In aid of his motion for discovery during the court proceedings, Mr. Gunter proffered interrogatories seeking statistics and other data related to his several constitutional challenges. The court denied the motion and, assigning error to that decision, Mr. Gunter argues that the ruling was another violation of his procedural due process rights. If “[t]here is no general constitutional right to discovery in a criminal case”, Weatherford v. Bursey, 429 U.S. 545, 559 (1977), there is none in a civil case. “A proceeding to discipline an attorney . . . is a special proceeding, civil and disciplinary in nature, and of a summary character .... Being an informal proceeding it is only necessary that the attorney be informed of the nature of the charge preferred against him and be given an opportunity to answer.” Seventh District Committee v. Gunter, 212 Va. at 284, 183 S.E.2d at 717. Rejecting Mr. Gunter’s assignment of error, we hold that an attorney has no procedural due process right to discovery in a disciplinary proceeding conducted pursuant to Code § 54.1-3935.

Finally, we consider Mr. Gunter’s attack upon the facial constitutionality of the binary disciplinary system created by the statute and Paragraph 13. Mr. Gunter argues on brief that “the procedures governing disciplinary proceedings were constitutionally defective” because there are no “standards to regulate when a disciplinary case would proceed under Paragraph 13 and when it would proceed pursuant to Code § 54.1-3935.” Apparently mixing the principles of due process and equal protection in his analysis, Mr. Gunter reasons that “the vast majority of disciplinary cases are handled under paragraph 13”; that the Constitution requires that “members of [a] class who are similarly situated . . . be treated equally”; and that the absence of standards enabled the Committee in this case to treat him differently for an arbitrary reason.
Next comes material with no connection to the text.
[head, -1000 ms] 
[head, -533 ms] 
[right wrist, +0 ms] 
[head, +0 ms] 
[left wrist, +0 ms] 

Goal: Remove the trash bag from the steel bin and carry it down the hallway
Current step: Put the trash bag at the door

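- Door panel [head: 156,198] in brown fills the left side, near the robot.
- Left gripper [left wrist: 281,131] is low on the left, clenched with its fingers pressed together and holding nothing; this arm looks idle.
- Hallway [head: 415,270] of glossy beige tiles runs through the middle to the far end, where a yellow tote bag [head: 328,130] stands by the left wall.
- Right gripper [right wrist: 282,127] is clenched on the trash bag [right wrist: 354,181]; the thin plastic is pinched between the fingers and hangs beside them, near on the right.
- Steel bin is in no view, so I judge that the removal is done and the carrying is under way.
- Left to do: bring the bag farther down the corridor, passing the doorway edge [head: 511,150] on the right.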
It may be, as Mr. Gunter suggests, that district committees usually choose the administrative forum for the conduct of disciplinary proceedings. That does not mean, however, that the Seventh District Committee, by exercising its option to proceed before the circuit court in this case, denied Mr. Gunter due process or equal protection of the laws. In the first place, we find no merit in the suggestion that a proceeding in a court of law is somehow constitutionally inferior to an administrative proceeding. *191Moreover, the action of the committee was not arbitrary. The uncontradicted evidence shows that the only reason the Committee decided not to refer Mr. Gunter’s case to the Board was that the author of the complaint against him was a member of that board. For that reason, Mr. Gunter was not similarly situated with other members of his class and, applying the constitutional standards summarized in Etheridge v. Medical Center Hospitals, 237 Va. 87, 97, 376 S.E.2d 525, 530 (1989), we reject Mr. Gunter’s challenge to the facial constitutionality of the disciplinary system.3

Finding no merit in Mr. Gunter’s assignments of error, we will affirm the judgment below.

Affirmed.

See Gunter v. Virginia State Bar, 238 Va. 617, 385 S.E.2d 597 (1989); Seventh District Committee v. Gunter, 212 Va. 278, 183 S.E.2d 713 (1971).

See, e.g., Gunter v. Virginia State Bar, 238 Va. at 619, 385 S.E.2d at 598.

To succeed in a challenge to the facial constitutionality of a legislative act, “the challenger must establish that no set of circumstances exists under which the Act would be valid.” United States v. Salerno, 481 U.S. 739, 745 (1987). It is not sufficient to show that the act “might operate unconstitutionally under some conceivable set of circumstances”. Id. Mr. Gunter has “failed to shoulder [this] heavy burden”. Id.